Их немного. Ибо для того, чтобы с оптимизмом воспринимать весенние события и рваться об эту пору наверх, необходим совершенно особый склад, так сказать, резко повышенная душевная близорукость.
Продвигаясь по тексту Четвёртого Узла, мы постепенно понимаем, почему при отмеченной уже (подчеркнутой Солженицыным) сцепленности апрельских событий с мартовскими (та же суета и слепота, то же непрестанное речеговорение, то же хаотическое движение толп и прихотливые, но наивные расчеты политиков разного калибра) мир незаметно изменился – не количественно, а качественно. На то, что «скачок», обсуждавшийся в давней беседе Варсонофьева с уходящими на войну мальчиками (А-14: 42) и вспомненный при визите к нему Ксеньи и Сани (180), уже произошёл, отчетливо указывает композиция «Красного Колеса»: «Апрель Семнадцатого» включен не в Первое действие («Революция»), но во Второе («Народоправство»). Как в «Августе Четырнадцатого» революция «уже пришла» (хотя факт этот констатирован Нечволодовым только во Втором Узле – О-16: 68), так в «Апреле…» она уже победила. [12] И закончилась. Атмосфера стала другой.
12
То, что в последней главе «Апреля…» мы застаём Воротынцева на том самом могилёвском Валу, где он беседовал с Нечволодовым, заметить нетрудно, тем более что автор сам напоминает о разговоре из «Октября Шестнадцатого»: «Вот тут, позади близко, за этими деревьями, впечатывал Нечволодов: революция у ж е п р и ш л а! <…> Тогда – не хотелось поверить» (186).
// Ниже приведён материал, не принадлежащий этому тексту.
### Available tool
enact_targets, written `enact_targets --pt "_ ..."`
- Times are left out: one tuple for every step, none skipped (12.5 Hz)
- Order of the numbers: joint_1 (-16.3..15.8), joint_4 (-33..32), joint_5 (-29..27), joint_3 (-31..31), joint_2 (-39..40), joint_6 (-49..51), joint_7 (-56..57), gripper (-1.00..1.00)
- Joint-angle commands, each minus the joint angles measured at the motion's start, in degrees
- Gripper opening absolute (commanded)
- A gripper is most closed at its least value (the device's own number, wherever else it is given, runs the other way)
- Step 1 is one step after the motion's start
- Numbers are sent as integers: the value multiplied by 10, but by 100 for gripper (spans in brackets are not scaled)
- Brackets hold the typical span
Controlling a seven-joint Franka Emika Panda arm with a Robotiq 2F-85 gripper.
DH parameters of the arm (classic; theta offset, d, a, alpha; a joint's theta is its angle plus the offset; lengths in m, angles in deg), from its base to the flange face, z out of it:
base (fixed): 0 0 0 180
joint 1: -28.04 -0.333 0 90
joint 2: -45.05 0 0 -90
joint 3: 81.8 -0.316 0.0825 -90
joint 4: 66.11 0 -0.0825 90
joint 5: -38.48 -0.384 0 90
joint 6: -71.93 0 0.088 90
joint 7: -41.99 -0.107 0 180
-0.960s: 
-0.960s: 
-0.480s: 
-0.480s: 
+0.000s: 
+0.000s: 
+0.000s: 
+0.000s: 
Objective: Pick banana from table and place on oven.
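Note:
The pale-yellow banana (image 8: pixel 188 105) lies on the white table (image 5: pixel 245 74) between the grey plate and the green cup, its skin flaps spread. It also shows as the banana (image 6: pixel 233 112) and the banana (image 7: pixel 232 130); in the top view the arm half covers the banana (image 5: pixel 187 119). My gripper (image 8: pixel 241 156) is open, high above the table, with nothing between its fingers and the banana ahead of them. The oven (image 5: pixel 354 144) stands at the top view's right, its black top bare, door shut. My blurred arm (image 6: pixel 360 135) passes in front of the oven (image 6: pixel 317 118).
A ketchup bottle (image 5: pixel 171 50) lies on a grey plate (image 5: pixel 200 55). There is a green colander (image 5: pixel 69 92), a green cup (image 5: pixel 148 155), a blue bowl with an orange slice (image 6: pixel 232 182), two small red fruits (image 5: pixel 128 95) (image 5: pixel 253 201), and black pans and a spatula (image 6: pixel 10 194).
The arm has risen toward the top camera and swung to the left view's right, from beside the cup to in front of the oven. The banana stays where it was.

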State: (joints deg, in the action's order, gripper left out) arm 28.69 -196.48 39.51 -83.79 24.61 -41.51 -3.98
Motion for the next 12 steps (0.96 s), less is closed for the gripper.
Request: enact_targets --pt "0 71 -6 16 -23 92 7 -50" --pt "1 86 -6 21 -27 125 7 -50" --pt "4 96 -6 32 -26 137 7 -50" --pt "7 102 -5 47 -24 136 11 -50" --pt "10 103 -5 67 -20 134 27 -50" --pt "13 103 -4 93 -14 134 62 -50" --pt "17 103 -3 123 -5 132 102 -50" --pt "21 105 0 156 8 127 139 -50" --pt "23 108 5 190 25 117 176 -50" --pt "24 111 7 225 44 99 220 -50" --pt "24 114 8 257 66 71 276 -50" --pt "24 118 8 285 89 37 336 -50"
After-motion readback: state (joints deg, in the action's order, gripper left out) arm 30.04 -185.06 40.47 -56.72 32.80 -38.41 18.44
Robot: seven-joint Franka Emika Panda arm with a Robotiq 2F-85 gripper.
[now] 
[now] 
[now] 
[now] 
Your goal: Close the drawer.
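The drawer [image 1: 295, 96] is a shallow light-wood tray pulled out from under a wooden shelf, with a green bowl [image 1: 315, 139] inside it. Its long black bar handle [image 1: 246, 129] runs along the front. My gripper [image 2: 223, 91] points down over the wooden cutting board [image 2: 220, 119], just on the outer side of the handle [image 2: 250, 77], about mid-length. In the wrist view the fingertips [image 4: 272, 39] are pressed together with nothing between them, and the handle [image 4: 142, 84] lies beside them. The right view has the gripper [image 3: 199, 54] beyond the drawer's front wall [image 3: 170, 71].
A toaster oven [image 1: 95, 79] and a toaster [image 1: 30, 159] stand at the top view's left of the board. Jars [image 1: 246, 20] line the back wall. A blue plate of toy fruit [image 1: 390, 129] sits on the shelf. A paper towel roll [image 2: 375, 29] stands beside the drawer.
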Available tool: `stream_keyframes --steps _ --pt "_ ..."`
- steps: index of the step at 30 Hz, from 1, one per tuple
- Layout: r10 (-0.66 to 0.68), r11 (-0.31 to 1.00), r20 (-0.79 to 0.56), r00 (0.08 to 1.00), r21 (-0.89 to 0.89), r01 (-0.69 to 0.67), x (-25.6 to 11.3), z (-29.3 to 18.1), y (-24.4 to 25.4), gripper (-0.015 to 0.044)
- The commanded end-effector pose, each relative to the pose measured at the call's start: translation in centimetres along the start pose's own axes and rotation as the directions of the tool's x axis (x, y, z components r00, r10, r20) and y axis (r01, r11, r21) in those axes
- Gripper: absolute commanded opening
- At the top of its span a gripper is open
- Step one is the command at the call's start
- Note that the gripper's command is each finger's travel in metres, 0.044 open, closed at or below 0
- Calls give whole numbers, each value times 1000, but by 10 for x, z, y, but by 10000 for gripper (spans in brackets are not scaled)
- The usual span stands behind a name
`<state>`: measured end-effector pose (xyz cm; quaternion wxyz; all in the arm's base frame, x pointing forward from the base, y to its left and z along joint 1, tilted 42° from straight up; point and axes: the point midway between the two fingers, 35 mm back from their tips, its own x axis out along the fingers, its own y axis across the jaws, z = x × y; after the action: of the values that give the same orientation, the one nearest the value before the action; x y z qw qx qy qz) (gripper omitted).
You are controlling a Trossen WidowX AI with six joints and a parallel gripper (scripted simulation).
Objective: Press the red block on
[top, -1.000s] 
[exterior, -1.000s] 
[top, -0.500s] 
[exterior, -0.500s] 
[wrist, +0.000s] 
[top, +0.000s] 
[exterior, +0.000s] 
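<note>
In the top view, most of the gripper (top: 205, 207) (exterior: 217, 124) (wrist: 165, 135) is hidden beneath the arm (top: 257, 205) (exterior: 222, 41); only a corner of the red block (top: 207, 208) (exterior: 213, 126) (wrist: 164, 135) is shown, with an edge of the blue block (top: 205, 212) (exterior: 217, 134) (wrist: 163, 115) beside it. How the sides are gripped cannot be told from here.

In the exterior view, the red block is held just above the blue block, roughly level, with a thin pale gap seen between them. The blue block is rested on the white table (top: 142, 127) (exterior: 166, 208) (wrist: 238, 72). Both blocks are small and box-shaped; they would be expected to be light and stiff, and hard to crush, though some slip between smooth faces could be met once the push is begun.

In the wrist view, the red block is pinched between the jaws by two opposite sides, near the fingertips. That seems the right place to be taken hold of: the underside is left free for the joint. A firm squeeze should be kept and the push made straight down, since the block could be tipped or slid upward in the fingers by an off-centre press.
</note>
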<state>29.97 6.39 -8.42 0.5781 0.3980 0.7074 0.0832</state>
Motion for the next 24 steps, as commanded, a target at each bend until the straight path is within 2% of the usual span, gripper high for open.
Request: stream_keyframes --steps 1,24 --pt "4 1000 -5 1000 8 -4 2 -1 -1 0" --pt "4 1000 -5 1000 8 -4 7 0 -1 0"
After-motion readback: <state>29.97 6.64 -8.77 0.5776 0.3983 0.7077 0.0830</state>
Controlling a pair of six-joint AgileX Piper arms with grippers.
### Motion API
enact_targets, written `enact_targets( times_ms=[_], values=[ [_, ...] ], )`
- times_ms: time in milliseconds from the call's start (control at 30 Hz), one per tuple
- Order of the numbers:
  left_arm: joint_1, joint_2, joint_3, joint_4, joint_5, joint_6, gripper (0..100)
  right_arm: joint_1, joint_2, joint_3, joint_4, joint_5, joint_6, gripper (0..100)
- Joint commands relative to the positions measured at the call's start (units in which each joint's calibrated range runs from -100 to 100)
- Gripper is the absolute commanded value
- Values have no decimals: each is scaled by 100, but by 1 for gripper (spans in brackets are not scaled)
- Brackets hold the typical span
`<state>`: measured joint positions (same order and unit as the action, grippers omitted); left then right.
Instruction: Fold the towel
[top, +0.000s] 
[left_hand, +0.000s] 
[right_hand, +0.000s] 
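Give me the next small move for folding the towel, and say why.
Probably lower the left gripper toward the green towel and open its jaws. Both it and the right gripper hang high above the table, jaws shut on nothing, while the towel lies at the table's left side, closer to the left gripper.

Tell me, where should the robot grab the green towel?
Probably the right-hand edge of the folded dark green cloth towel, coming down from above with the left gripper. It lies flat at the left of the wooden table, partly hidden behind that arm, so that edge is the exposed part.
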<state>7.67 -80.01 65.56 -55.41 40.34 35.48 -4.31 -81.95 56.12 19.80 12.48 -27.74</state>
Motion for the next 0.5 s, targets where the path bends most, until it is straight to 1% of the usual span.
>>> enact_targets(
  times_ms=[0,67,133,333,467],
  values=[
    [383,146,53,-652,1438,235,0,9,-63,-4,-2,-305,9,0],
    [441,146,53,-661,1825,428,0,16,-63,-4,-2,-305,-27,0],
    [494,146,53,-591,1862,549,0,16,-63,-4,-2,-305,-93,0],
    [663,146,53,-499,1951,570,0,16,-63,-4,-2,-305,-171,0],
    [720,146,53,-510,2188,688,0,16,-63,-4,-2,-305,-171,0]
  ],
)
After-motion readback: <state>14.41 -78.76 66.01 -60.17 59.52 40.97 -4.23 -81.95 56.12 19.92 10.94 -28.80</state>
Укажу ещё одну значимую параллель к этому эпизоду. Нечволодов втолковывает Воротынцеву: «Россией по внешности управляет ещё как будто Государь. А на самом деле давно уже – левая саранча» (О-16: 68). В «Апреле…» профессиональный революционер Ободовский говорит жене: «Самое страшное, Нуся, даже не эти социалисты из Исполнительного Комитета. Они – саранча, да. Но за эти два месяца – и весь наш рабочий класс… И весь народ наш… показал себя тоже саранчой» (114).